[Task objective]: Your answer must be every line of the data that holds the string "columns".

[Provided data]:

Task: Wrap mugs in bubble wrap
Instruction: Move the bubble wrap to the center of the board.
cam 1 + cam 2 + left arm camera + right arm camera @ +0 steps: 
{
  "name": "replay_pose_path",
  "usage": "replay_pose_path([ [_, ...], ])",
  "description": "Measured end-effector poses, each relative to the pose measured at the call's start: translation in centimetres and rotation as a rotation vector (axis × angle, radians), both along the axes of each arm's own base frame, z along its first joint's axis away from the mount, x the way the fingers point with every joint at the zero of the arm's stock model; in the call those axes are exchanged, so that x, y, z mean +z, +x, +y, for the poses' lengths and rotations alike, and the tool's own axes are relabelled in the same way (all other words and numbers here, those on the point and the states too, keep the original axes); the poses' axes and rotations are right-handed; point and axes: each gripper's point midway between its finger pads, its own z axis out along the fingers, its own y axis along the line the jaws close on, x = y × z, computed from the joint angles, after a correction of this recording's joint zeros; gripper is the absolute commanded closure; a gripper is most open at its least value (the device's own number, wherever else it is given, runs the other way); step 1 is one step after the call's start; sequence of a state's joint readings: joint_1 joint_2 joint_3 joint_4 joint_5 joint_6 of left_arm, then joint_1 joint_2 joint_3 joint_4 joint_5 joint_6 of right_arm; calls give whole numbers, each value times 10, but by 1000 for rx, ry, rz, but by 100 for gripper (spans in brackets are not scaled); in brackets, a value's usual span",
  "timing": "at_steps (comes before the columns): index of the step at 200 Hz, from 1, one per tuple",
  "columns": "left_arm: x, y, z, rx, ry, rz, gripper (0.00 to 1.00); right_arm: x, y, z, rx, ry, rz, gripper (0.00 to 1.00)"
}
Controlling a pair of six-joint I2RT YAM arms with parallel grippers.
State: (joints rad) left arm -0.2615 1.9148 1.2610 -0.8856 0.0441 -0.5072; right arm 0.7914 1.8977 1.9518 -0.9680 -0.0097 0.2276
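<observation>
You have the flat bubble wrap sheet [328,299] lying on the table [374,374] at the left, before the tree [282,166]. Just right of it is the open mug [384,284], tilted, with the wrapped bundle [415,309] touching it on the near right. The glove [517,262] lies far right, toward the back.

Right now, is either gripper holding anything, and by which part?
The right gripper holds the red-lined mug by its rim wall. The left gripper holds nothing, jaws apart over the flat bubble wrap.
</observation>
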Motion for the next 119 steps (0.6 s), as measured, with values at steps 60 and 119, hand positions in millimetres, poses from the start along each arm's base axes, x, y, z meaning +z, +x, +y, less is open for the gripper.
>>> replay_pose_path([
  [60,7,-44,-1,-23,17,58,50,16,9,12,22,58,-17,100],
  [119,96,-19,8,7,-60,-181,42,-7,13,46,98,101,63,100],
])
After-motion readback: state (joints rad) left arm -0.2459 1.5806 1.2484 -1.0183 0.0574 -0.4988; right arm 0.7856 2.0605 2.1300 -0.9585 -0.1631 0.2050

[Reply]:
  "timing": "at_steps (comes before the columns): index of the step at 200 Hz, from 1, one per tuple",
  "columns": "left_arm: x, y, z, rx, ry, rz, gripper (0.00 to 1.00); right_arm: x, y, z, rx, ry, rz, gripper (0.00 to 1.00)"

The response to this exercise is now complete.